E: A LaRoche (2, ground ball)
For a while there — when it looked like a shutout was in order — I was kind of hoping that the Braves could give up one more run, so they could lose 9-0, the official score of a forfeit. That would perfectly symbolize how Adam LaRoche gave up on a play, leading to a blowout.
The situation: The Braves trail 1-0 on Soriano’s solo homer, his twelfth of the season, all of which seemingly have been against the Braves. Thomson gets the first two of the fifth, then gives up a two-out single to Vidro. No biggie, because he gets Nick Johnson to hit a soft groundout to first.

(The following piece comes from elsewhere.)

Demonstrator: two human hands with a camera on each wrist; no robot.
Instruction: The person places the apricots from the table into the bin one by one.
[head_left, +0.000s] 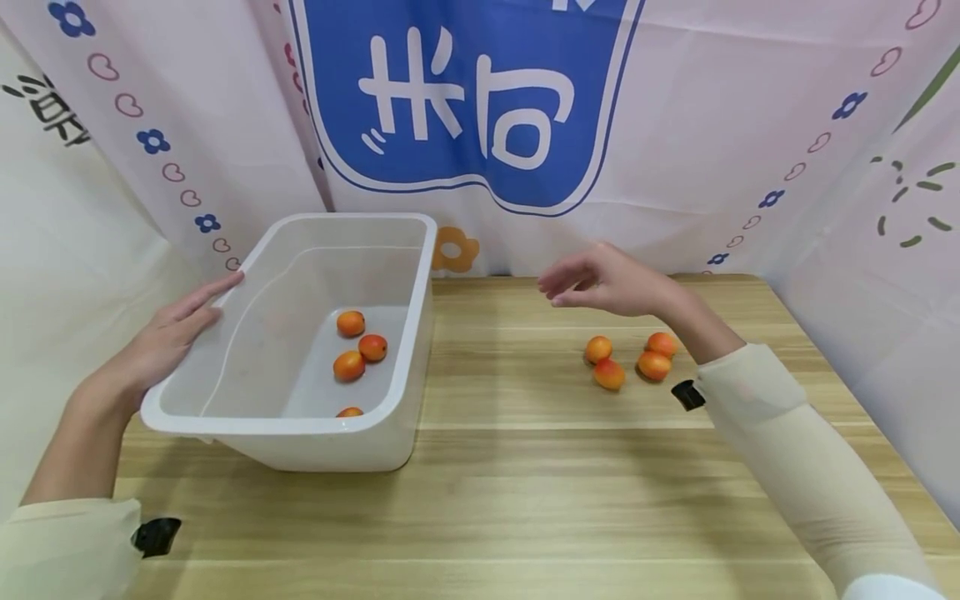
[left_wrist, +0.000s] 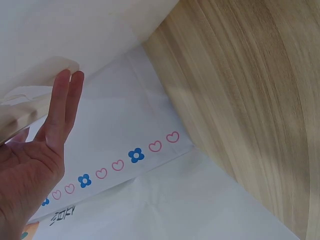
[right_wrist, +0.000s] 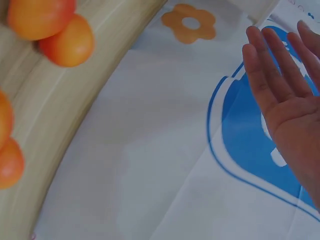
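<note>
A white plastic bin (head_left: 418, 350) stands on the left of the wooden table. My left hand (head_left: 165, 342) rests along its left rim; in the left wrist view, straight fingers (left_wrist: 59, 105) lie against the outer wall. Several small orange-red fruits (head_left: 349, 365) lie on the bin's floor, one partly hidden by the front rim. My right hand (head_left: 607, 279) hovers above the back of the table, right of the bin, fingers loosely extended and palm empty in the right wrist view. Below it, several more orange-red fruits (head_left: 609, 374) lie in two touching pairs.
The wooden table (head_left: 510, 500) reaches to a printed cloth (head_left: 675, 150) hung at the back, with a blue emblem on it. White cloth closes off the left and right sides. Dark bands (head_left: 157, 537) show at both cuffs.
</note>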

Except that Adam LaRoche, who is coming dangerously close to the Lockhart Line, decides that it’s not important to actually get Johnson, and walks — no, shuffles — to the bag. Johnson, who is a real major leaguer, hustles to the bag and beats him. Essentially, Johnson runs 90 feet in about the time it takes LaRoche to go 15. According to a precedent set with Andruw in 1998 — in a game the Braves had much less chance of winning — LaRoche should have been pulled right there. Except that Bobby didn’t pull him. Maybe he thought that LaRoche would get enough punishment, or that the team had a better chance of winning with LaRoche (who was leading off the next inning) than without.
Except that the wheels completely came off right then. Thomson didn’t get another batter. Three hits later, it’s 5-0, and he only got out of the inning when McCann threw out Zimmerman trying to steal. Thomson has to deserve a lot of the blame, and it’s really kind of ridiculous that in an inning in which he gave up four hits none of the four runs were scored as earned, but Good God, LaRoche has to make that play.

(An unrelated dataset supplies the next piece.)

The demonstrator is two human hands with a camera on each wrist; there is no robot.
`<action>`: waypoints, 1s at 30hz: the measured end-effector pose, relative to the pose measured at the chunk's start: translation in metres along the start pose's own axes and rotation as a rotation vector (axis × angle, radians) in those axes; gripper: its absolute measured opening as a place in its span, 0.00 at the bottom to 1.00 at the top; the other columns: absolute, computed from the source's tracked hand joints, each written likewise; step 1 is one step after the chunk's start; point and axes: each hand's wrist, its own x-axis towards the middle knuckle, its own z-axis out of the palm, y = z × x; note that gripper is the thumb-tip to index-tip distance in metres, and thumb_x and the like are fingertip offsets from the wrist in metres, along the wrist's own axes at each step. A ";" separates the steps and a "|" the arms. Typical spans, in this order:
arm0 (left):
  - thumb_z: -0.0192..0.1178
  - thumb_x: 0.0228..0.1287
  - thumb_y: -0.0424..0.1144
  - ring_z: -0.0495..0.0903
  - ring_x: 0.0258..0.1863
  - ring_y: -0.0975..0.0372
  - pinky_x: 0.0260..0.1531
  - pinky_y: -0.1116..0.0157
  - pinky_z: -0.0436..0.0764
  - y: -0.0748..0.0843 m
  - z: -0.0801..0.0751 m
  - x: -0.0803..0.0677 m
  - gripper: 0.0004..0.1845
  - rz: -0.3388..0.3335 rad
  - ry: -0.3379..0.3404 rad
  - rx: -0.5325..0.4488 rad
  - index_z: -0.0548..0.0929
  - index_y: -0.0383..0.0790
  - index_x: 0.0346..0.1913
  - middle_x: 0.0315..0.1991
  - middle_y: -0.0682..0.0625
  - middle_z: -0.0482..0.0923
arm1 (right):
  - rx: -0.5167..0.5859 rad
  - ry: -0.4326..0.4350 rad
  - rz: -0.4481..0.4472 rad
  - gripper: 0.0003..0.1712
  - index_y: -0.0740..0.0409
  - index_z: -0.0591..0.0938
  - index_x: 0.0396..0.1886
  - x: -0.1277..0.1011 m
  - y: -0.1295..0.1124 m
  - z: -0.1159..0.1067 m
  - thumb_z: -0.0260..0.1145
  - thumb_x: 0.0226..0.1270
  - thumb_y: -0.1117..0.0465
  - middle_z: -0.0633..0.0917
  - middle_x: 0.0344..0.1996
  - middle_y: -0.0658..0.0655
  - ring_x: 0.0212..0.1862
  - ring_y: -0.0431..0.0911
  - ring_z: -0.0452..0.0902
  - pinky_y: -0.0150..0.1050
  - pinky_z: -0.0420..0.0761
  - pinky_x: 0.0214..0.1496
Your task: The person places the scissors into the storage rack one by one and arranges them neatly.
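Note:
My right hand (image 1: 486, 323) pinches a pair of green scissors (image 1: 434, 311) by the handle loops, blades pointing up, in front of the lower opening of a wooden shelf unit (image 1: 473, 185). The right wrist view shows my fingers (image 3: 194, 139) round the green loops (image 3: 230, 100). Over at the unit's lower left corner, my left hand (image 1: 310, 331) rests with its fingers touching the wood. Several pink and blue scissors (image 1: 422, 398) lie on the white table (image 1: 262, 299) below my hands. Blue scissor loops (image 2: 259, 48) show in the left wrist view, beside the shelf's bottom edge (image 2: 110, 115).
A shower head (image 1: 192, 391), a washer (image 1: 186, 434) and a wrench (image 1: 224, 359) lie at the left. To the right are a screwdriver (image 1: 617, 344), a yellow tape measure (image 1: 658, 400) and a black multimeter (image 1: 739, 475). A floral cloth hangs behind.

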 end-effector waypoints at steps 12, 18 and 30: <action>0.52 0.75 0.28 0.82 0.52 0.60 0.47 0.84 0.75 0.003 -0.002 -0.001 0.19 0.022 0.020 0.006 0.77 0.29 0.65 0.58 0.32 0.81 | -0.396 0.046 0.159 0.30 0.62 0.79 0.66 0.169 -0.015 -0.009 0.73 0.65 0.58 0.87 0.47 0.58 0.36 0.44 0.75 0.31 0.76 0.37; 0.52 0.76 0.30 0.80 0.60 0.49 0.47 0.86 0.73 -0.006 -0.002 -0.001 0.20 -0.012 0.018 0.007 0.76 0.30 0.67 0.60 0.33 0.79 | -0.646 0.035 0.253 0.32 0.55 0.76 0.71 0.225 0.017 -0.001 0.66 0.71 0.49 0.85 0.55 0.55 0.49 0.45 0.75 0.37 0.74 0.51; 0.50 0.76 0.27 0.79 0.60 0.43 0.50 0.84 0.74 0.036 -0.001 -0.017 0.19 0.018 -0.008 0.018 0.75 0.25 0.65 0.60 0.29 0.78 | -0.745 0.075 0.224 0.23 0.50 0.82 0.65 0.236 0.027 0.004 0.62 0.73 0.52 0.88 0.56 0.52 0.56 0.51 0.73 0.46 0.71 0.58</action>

After that, the Braves didn’t mount a threat — their only real scoring opportunity was in the third when Chipper struck out on a 3-2 pitch with the bases loaded two out. It was a heckuva a pitch, though. From then on, they really didn’t look interested, and who can blame them. Maybe it was the pink bats. Betemit hit a pinch-homer in the ninth for their only run.
Moylan stunk up the sixth, though frankly I was pretty sure a comeback wasn’t in order, allowing three runs. (His ERA is now 9.53.) McBride, Remlinger, and Paronto finished it without any further damage, but it really didn’t matter.
Everything should be fixed tomorrow, but I don’t know what shape the new comments system will take. We’ll learn together, I guess.